FCA directive

Performs factor analysis.

Options

`PRINT` = string tokens	Printed output required (`communalities`, `loadings`, `coefficients`, `scores`, `residuals`, `cresiduals`, `vresiduals`, `tests`); default `*` i.e. no printing
`NDIMENSIONS` = scalar	Number of factors to fit; no default, must be specified
`METHOD` = string token	Whether to use correlations or variances and covariances (`correlation`, `vcovariance`, `variancecovariance`); default `vcov`
`MAXCYCLE` = scalar	Maximum number of iterations; default 50
`TOLERANCE` = scalar	Minimum value to assume for the unique component ψ_i² of each observed variable; default 10^-6

Parameters

`DATA` = pointers or matrices or symmetric matrices or SSPMs	Pointer of variates forming the data matrix, or matrix storing the variate values by columns, or symmetric matrix storing their variances and covariances, or SSPM giving their sums of squares and products
`NUNITS` = scalars	When `DATA` is set to a symmetric matrix of variances and covariances, `NUNITS` must specify the number of units from which they were calculated if tests are required
`LRV` = LRVs	Saves the loadings, latent roots and trace from each analysis
`SSPM` = SSPMs	Saves the SSPM formed from a `DATA` matrix or pointer
`COMMUNALITIES` = variates	Saves the communalities
`COEFFICIENTS` = matrices	Saves the factor score coefficients
`SCORES` = matrices or pointers	Saves the factor analysis scores
`RESIDUALS` = matrices or pointers	Saves residuals from the dimensions fitted in the analysis
`CRESIDUALS` = symmetric matrices	Saves the residual correlation or covariance matrix
`VRESIDUALS` = variates	Saves the residual variances

Description

Factor analysis aims to find a set of “latent” (or unobservable) variables {z₁…z_k} that account for the variances and covariances S between a set of p observed variables {x₁…x_p}. In the terminology of factor analysis, the latent variables {z_i} are known as factors.
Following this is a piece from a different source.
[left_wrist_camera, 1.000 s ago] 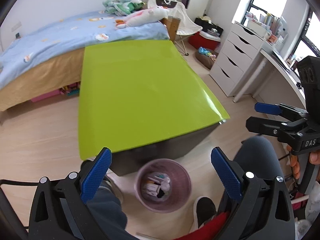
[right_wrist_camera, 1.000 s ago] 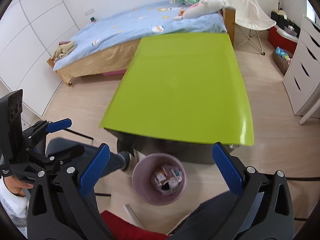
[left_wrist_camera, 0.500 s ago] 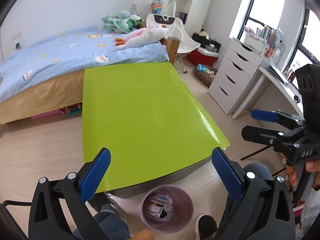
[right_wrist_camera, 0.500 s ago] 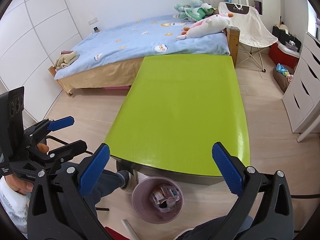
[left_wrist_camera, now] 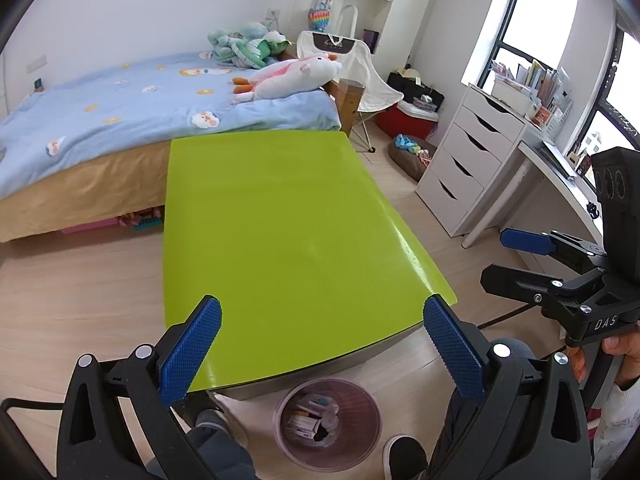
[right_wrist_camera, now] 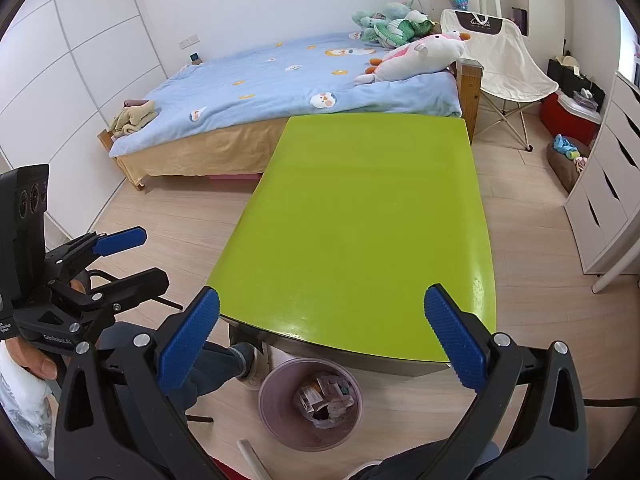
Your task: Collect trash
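Note:
A pink waste bin [left_wrist_camera: 362,446] stands on the floor below the near edge of the lime-green table [left_wrist_camera: 280,240]; it holds several pieces of paper and packaging trash [left_wrist_camera: 310,416]. The bin also shows in the right wrist view [right_wrist_camera: 280,412], with the trash [right_wrist_camera: 324,396] inside. My left gripper [left_wrist_camera: 322,344] is open and empty, held above the table's near edge. My right gripper [right_wrist_camera: 322,340] is open and empty too, beside it; it shows at the right of the left wrist view [left_wrist_camera: 516,260]. The green table top [right_wrist_camera: 360,220] carries nothing.
A bed with a blue quilt [left_wrist_camera: 120,112] and plush toys [left_wrist_camera: 292,76] lies behind the table. A white folding chair [right_wrist_camera: 504,56], a white drawer unit [left_wrist_camera: 468,164] and a desk stand at right. My legs and shoes [right_wrist_camera: 240,360] are by the bin.
Both grippers have risen and tilted up from the bin. The bin has slid to the bottom of both views and more of the table and room shows. Both stay open.

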Demonstrator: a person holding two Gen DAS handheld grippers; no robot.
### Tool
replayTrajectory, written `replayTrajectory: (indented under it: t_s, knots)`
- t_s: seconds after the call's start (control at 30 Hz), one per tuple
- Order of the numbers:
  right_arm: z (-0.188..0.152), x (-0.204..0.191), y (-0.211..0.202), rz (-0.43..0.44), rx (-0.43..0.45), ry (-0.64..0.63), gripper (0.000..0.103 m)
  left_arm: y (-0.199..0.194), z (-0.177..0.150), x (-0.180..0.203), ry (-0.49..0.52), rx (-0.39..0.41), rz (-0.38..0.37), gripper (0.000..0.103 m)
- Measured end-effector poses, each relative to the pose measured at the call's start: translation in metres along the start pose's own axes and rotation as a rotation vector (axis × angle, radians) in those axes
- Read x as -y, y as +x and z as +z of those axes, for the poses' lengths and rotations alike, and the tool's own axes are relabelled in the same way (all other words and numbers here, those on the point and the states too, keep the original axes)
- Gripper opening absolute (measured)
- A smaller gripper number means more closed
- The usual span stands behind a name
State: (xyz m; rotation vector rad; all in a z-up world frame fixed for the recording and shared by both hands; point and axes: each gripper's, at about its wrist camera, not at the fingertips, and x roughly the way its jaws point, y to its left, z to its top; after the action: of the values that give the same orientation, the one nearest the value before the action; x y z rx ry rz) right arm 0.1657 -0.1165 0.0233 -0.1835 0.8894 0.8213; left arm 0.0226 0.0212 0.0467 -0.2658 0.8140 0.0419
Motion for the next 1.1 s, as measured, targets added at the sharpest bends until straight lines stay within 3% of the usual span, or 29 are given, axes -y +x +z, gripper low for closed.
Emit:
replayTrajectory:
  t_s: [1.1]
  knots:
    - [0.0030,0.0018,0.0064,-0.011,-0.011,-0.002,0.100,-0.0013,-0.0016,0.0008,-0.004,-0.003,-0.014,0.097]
However, they are continuous variables, and thus are represented in Genstat by variate rather than by factor data structures. So to avoid confusion, when we refer to the latent variables below, factor will be printed in italic font.
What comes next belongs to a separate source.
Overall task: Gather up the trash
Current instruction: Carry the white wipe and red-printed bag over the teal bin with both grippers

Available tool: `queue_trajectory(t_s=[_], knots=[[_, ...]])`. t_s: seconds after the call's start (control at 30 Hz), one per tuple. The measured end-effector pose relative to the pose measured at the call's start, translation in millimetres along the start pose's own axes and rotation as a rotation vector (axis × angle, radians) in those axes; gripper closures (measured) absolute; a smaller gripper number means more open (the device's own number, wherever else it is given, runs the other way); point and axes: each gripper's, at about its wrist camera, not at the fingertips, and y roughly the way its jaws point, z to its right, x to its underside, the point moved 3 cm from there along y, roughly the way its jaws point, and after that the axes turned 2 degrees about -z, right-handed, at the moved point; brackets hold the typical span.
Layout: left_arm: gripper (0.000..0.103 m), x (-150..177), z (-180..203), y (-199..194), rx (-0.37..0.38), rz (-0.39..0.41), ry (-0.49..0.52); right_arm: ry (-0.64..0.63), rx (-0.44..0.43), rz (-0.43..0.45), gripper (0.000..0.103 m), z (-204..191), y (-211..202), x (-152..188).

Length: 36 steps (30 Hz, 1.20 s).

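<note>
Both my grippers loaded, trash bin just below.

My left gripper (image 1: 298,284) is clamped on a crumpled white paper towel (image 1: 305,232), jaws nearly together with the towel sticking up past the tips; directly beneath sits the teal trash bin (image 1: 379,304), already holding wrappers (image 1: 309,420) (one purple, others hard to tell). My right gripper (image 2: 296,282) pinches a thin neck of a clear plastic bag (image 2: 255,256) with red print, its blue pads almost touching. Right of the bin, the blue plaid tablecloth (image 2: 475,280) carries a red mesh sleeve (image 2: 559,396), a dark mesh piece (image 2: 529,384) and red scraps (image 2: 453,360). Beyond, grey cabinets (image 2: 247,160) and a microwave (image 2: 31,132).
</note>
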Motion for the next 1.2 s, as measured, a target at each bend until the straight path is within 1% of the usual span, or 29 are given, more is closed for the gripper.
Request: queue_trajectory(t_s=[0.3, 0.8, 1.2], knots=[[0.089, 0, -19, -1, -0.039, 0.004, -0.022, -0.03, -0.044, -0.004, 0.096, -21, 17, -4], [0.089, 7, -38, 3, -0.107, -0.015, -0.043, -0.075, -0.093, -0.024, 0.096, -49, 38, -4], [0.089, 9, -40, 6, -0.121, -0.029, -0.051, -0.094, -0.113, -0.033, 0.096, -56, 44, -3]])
The data for a factor analysis consists of observed measurements on the variables {x_i} made on a set of subjects. The assumption is that, for each subject, the values of the observed variables are related to the factors by a linear model

x = μ + Γ z + ε

where x is the vector of observed variables,

z is the vector of factors,

μ is a vector of means for the observed variables,

Γ is a matrix of loadings defining the relationship between observed and latent variables, and

ε is a vector of residuals.

The elements of the residual vector ε are assumed to have mean zero and to be uncorrelated, i.e. the dispersion matrix of ε is assumed to be diagonal

cov(ε) = Ψ = diag(ψ₁², … ψ_p²)

(They thus differ from the residuals formed in a principal components analysis, which will be correlated; see e.g. Krzanowski 1988 Section 16.2 for more details). The factors themselves are assumed to have variance one and to be uncorrelated, i.e.

cov(z) = I.

So the correlations between the observed variables {x_i} arise only through their relations with the factors, and not because of any correlation between the residuals or between the factors.
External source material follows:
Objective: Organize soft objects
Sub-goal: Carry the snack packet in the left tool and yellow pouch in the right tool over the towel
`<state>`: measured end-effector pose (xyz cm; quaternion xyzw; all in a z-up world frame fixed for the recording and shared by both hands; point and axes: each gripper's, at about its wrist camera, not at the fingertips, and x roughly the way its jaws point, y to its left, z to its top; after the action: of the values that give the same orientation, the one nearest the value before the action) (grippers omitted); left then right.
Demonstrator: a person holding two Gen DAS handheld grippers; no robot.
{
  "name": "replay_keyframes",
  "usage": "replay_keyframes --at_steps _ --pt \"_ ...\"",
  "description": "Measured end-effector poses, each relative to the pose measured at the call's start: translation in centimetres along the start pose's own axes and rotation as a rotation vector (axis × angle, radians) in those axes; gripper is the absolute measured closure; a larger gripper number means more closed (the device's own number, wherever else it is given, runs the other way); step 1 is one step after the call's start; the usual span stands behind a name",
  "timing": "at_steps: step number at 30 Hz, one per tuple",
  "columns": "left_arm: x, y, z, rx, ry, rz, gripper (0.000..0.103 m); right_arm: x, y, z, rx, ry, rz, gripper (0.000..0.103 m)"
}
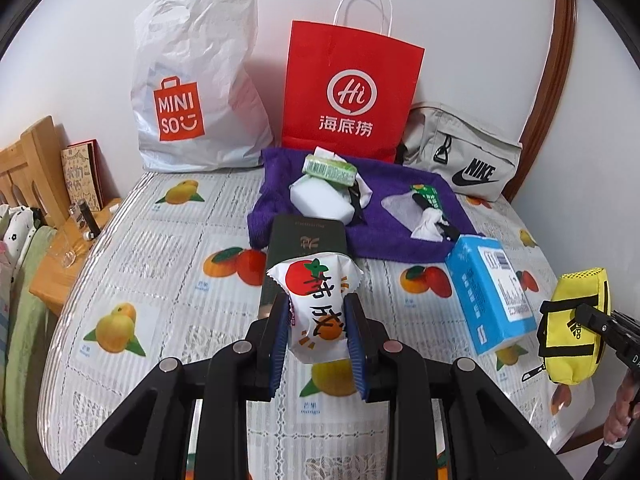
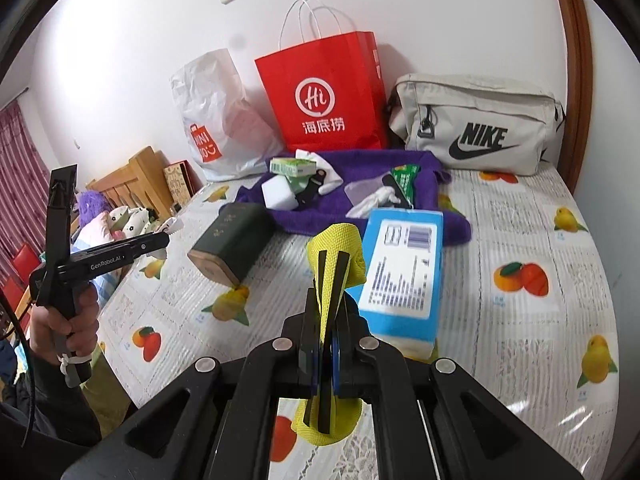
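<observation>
My left gripper (image 1: 318, 316) is shut on a white snack packet (image 1: 318, 308) with a red persimmon print, held above the table. My right gripper (image 2: 328, 320) is shut on a yellow pouch (image 2: 336, 252) with black stripes; the pouch also shows at the right edge of the left wrist view (image 1: 576, 320). A purple towel (image 1: 384, 232) lies at the back with a white tissue pack (image 1: 320, 196), a green pack (image 1: 330, 168) and a crumpled white cloth (image 1: 428, 224) on it. A blue tissue box (image 1: 490, 292) lies right of the packet, a dark green box (image 1: 304, 244) behind it.
A white Miniso bag (image 1: 196, 92), a red paper bag (image 1: 352, 88) and a grey Nike bag (image 1: 460, 156) stand along the wall. The table (image 1: 160, 272) has a fruit-print cover. A wooden headboard (image 1: 28, 164) and shelf are at the left.
</observation>
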<state>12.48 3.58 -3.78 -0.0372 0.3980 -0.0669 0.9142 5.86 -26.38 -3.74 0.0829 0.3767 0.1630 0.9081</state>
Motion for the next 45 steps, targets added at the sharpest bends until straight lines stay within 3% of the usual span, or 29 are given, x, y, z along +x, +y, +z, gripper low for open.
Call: replay_keyframes --at_steps 20,45 --pt "3.3 -0.2 5.0 -0.018 -0.009 -0.003 0.077 3.3 -1.1 6.4 -0.043 -0.043 0.012 0.098" --pt "10.8 1.4 9.1 -0.074 0.068 0.037 0.077 13.1 -5.8 13.6 -0.003 -0.033 0.005 0.098"
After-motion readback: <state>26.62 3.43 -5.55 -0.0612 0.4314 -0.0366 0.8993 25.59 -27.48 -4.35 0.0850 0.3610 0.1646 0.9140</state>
The DATA parameter specifies the data for the factor analysis. You can supply either a pointer containing a set of variates, one for each observed variable {x_i}, or a matrix storing the observed variables by columns, or a symmetric matrix containing variances and covariances between the variables, or an SSPM structure (formed using FSSPM from the variates of observed measurements). When DATA specifies a symmetric matrix of variances and covariances, you must also set the NUNITS parameter to specify the number of units from which they were calculated if you want FCA to print tests.

The METHOD option has settings vcovariance (with synonym variancecovariance) and correlation, to control whether FCA forms a matrix of variances and covariances or a matrix of correlations for the analysis. The same factors will be obtained if you use a correlation matrix, but the loadings will be scaled to be between zero and one. The number of factors, q, to fit must be specified by the NDIMENSIONS option. Arising from the numbers of parameters in the model (see Krzanowski 1988 Section 16.2.2) this is subject to the constraint

(p – q)² ≥ p + q.

The PRINT option controls printed output, with settings:

`communalities`	the proportion of variation explained by the factors for each observed variable, (var(x_i) – ψ_i²) / var(x_i);
`loadings`	the matrix of factor loadings Γ;
`coefficients`	the factor score coefficients;
`scores`	the factor scores calculated from the model for each subject;
`residuals`	the vectors of residuals ε,
`cresiduals`	the residual correlation or covariance matrix i.e. a symmetric matrix showing the amount of unexplained correlation or covariance between each pair of variables;
`vresiduals`	the residual variances; and
`tests`	a chi-square goodness of fit test for the model.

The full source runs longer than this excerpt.